A Gallipoli veteran (Bombardier, 2 Field Artillery Brigade, AIF), Frederick Loch spent his early years working as a farmer in Gippsland. Using the pseudonym 'Sydney de Loghe', Loch produced a 'true' account of his World War I experiences in his first novel The Straits Impregnable (1916). In 1918 he married the writer Joice Nankivell (q.v.) and the couple moved overseas in 1920.
After spending 18 months in Ireland, where Frederick worked as a freelance journalist, the Lochs volunteered to serve with Quaker relief units in Poland. Settling in Greece in 1923, they continued to work in refugee camps providing aid to the victims of Turkish persecution. During World War II the Lochs left Greece to assist with relief efforts for Polish refugees in Bulgaria and Romania. They returned to Greece after the war.

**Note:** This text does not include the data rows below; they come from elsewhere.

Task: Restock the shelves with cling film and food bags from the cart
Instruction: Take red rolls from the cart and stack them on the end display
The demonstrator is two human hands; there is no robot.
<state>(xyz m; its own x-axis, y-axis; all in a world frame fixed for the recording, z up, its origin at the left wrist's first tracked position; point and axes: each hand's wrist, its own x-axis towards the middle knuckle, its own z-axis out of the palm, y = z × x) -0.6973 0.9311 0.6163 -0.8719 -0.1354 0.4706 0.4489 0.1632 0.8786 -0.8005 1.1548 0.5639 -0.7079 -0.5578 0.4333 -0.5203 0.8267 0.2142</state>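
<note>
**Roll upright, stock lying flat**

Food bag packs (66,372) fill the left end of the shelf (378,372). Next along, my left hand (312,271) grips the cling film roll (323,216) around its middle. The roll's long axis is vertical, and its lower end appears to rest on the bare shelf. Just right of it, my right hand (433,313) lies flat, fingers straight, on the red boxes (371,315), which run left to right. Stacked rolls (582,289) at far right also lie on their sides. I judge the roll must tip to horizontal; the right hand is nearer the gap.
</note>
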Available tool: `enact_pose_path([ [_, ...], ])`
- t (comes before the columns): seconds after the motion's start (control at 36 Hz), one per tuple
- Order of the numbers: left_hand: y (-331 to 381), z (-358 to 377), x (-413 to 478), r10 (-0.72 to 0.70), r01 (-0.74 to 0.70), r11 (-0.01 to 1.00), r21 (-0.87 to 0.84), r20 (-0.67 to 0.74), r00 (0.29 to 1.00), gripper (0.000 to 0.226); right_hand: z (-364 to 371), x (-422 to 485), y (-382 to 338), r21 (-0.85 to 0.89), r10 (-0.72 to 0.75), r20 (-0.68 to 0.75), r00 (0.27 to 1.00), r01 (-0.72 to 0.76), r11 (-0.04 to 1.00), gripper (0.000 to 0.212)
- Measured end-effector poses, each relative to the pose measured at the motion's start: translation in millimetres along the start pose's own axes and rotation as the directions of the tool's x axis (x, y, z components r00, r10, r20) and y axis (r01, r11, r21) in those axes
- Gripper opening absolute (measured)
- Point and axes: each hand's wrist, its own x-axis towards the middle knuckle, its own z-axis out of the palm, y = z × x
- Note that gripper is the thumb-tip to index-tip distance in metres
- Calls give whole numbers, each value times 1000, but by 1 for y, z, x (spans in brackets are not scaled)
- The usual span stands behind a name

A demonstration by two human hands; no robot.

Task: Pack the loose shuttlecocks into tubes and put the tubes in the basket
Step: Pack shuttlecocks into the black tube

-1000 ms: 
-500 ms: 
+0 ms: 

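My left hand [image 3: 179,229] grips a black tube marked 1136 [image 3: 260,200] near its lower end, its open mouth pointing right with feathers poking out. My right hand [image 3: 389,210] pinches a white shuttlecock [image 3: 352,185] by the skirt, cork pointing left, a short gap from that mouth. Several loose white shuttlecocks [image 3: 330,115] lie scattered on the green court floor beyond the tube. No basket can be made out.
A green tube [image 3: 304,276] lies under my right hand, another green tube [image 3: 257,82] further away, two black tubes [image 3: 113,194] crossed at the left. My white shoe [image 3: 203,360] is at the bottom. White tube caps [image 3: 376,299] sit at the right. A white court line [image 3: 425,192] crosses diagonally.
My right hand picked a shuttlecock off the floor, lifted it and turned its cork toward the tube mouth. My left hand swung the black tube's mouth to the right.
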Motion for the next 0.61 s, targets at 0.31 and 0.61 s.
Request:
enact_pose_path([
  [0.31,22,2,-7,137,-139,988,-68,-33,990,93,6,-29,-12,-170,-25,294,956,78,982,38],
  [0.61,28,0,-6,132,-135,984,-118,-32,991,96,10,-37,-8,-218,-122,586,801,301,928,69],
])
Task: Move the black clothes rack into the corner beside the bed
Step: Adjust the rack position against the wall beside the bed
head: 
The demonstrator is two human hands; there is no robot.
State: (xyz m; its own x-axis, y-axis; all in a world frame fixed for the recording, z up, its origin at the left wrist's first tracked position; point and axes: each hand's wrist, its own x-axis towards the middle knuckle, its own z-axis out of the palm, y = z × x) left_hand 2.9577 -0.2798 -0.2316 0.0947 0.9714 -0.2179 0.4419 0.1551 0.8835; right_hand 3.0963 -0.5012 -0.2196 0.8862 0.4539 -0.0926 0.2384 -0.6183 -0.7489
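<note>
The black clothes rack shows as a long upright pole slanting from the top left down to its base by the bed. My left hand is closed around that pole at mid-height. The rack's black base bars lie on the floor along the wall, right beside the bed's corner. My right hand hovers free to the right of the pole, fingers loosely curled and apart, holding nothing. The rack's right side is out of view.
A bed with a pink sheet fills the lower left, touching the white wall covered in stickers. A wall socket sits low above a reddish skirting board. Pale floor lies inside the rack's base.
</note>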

The Lochs combined their humanitarian work with writing. Loch collaborated on two works of non-fiction with his wife, Ireland in Travail (1922) and The River of a Hundred Ways (1924). He also wrote an unpublished novel, 'Turn'd but Not Torn' (ca.1934), which was entered in the RSSILA Centenary War Novel Competition. Based on 'personal and secondary sources', Loch's 'account describes the Australian experience at Gallipoli from the landing to the evacuation with particular emphasis on the attack on Lone Pine and Sari Bair in August 1915'. A typescript of this work is held by the Australian War Memorial Research Centre.